Remember to dress a little more formal than the event suggests. You’ll most likely run into someone important, and you want to make sure you’re dressed to impress.
7. Stay in touch
You could have the most fabulous business card or most engaging conversation at a networking event, but if you fail to follow-up, you’ll fail at making a genuine connection. Within forty-eight hours of meeting someone, make sure to send them a brief email or LinkedIn message.
Use your message to remind your new connection of who you are and what you discussed. Try to follow up with your contacts every few months, and the ones you want to build a closer professional relationship with at least once a month. Some ways to follow up are:
- Send articles related to their career that could lead to conversation.
- Mention a new connection you can introduce to that person.

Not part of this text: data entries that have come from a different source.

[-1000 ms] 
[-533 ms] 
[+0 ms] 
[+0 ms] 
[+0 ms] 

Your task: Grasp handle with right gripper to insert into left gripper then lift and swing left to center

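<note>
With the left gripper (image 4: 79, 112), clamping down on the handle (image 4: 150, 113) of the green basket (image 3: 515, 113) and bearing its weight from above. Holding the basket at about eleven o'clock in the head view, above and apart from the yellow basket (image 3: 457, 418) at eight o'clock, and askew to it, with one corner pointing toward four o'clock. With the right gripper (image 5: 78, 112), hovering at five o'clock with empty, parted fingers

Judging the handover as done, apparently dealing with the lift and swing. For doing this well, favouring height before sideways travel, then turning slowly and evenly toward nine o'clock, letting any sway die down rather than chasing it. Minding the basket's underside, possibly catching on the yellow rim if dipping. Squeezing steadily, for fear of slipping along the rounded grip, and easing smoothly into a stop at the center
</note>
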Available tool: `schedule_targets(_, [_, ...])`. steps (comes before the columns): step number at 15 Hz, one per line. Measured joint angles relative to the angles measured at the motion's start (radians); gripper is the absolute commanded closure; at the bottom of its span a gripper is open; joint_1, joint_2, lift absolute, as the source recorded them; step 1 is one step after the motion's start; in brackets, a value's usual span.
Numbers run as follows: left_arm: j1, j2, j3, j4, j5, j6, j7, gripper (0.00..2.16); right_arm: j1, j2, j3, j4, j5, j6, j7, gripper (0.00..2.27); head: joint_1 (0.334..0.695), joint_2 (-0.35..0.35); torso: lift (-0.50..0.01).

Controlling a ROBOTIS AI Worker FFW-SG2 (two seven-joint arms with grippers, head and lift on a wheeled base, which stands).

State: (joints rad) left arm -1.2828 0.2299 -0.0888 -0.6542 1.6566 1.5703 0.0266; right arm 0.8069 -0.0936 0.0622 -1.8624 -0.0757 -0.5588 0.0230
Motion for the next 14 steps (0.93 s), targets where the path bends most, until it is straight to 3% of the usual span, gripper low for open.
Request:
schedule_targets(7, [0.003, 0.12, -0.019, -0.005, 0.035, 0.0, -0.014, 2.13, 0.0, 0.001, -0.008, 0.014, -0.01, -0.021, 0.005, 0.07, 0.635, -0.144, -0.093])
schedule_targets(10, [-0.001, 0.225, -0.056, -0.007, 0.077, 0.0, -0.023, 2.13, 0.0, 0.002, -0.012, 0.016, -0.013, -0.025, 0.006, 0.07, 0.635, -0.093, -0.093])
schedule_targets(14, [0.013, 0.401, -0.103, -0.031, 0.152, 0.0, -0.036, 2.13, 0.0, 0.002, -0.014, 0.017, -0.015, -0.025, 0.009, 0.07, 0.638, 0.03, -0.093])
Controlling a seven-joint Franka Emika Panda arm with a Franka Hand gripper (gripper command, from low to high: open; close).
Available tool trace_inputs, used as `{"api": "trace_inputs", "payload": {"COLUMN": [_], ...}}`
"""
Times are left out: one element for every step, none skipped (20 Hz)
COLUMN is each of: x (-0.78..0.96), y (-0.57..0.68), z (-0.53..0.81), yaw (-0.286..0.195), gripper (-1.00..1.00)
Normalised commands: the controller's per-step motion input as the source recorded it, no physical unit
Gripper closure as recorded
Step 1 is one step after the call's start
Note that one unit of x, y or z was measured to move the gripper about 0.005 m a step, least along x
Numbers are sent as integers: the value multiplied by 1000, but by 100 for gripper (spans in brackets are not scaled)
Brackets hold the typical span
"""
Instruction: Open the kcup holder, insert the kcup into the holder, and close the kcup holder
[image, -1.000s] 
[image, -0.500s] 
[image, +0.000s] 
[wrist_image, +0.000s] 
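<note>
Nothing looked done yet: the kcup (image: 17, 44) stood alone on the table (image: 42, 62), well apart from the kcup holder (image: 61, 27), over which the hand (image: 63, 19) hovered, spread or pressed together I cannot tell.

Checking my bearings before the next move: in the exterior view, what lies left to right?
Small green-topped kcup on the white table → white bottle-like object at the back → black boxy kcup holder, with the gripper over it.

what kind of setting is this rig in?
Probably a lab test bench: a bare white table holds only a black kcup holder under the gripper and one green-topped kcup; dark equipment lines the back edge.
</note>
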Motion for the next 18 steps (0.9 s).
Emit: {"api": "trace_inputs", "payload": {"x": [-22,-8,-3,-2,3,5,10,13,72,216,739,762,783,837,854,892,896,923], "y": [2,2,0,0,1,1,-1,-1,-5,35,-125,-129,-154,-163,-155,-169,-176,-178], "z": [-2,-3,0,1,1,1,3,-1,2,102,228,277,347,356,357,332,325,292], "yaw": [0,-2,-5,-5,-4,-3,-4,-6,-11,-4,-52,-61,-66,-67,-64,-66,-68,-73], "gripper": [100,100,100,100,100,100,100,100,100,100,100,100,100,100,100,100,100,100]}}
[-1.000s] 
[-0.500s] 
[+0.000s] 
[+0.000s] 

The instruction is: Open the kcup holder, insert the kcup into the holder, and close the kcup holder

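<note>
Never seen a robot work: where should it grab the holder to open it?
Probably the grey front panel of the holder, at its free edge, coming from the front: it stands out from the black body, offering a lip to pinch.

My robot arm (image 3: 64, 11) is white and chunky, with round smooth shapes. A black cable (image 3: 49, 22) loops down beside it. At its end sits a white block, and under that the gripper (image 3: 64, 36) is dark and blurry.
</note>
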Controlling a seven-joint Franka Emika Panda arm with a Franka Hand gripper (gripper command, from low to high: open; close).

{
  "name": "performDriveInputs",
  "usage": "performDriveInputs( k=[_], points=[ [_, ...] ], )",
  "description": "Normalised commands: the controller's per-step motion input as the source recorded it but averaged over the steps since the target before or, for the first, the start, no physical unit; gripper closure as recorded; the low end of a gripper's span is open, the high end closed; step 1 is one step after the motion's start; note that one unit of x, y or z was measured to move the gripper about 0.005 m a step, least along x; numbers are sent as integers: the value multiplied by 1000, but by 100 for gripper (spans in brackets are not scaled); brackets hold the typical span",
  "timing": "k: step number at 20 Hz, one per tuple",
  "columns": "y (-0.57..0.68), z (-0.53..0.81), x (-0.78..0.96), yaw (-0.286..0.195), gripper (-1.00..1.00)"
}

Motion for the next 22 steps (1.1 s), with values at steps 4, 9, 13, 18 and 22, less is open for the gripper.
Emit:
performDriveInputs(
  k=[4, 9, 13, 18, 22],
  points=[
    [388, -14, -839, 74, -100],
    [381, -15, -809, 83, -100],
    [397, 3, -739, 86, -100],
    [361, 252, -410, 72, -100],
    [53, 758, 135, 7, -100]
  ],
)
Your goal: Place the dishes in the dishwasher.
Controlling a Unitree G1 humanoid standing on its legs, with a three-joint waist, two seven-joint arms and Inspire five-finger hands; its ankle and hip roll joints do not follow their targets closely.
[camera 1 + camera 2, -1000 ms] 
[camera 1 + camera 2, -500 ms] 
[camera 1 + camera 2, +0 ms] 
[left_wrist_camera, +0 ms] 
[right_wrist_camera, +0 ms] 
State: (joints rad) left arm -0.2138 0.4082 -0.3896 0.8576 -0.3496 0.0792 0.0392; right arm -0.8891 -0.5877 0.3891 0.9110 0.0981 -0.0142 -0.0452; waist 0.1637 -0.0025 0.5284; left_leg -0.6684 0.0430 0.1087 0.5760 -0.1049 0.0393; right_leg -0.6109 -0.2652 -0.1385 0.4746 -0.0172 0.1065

- Offer opportunities you think may interest that person.
LinkedIn pro tips
With so many steps that go into great networking, it can be easy to forget about LinkedIn. However, LinkedIn is going to be one of the most important and powerful tools when networking and job hunting. Follow these tips below to make sure you’re networking on LinkedIn the right way:
- Profile picture: Make sure you have a professional headshot. You’ll want to be dressed in formal business clothing, and have a plain background behind you. Look at other professionals in your industry and see what their pictures look like, it’s a great way to gauge what's an appropriate profile picture for you.
- Join groups: LinkedIn is full of fantastic career groups that allow you to network with like-minded professionals from around the world. Join a handful of useful groups and stay active.
- Staying active: In your groups and on your profile you’ll want to stay active. Post thoughtful content at least once a week and add to discussions. Make sure what you’re contributing is professional and well written.
- Send a personal message: When reaching out to someone in your industry or a new connection, make sure to send a personal message. No one wants to receive a generic message titled “please join my LinkedIn.” Do a bit of research and make each message personal; talk about a project that connection worked on or offer something you can do for them.
- Listing relevant experiences: Only list your relevant professional experiences. You don’t need to list the jobs you had in high school or part-time employment you had in college. List experiences that are unique to your career and help you stand out like an international internship.
- Keywords: Filling your profile with keywords will ensure you come up when people search for those words. Aim to put your keywords in your skills section and job descriptions. Don’t try to force every keyword into one section, spread them out through your profile naturally.
Never stop networking
There’s no point in your career when you no longer need to network. Networking is a career-long process you should never stop. Find the value in each and every person you talk to. It doesn’t matter what title that person may have - take a genuine interest in them and ask questions.
Don’t think that just because the person doesn’t have the title of CEO doesn’t mean they can’t be a valuable connection. In fact, it’s usually easier to build a lasting relationship with someone who is early on in their career. You never know when a small connection may turn into a big opportunity.
Networking is a skill you need to hone continually. You might not find your next great opportunity in the course of two hours, but if you stick with it, you’ll see the power of networking. Go out there, take some risks, meet new people, and you’ll see how far networking can take you.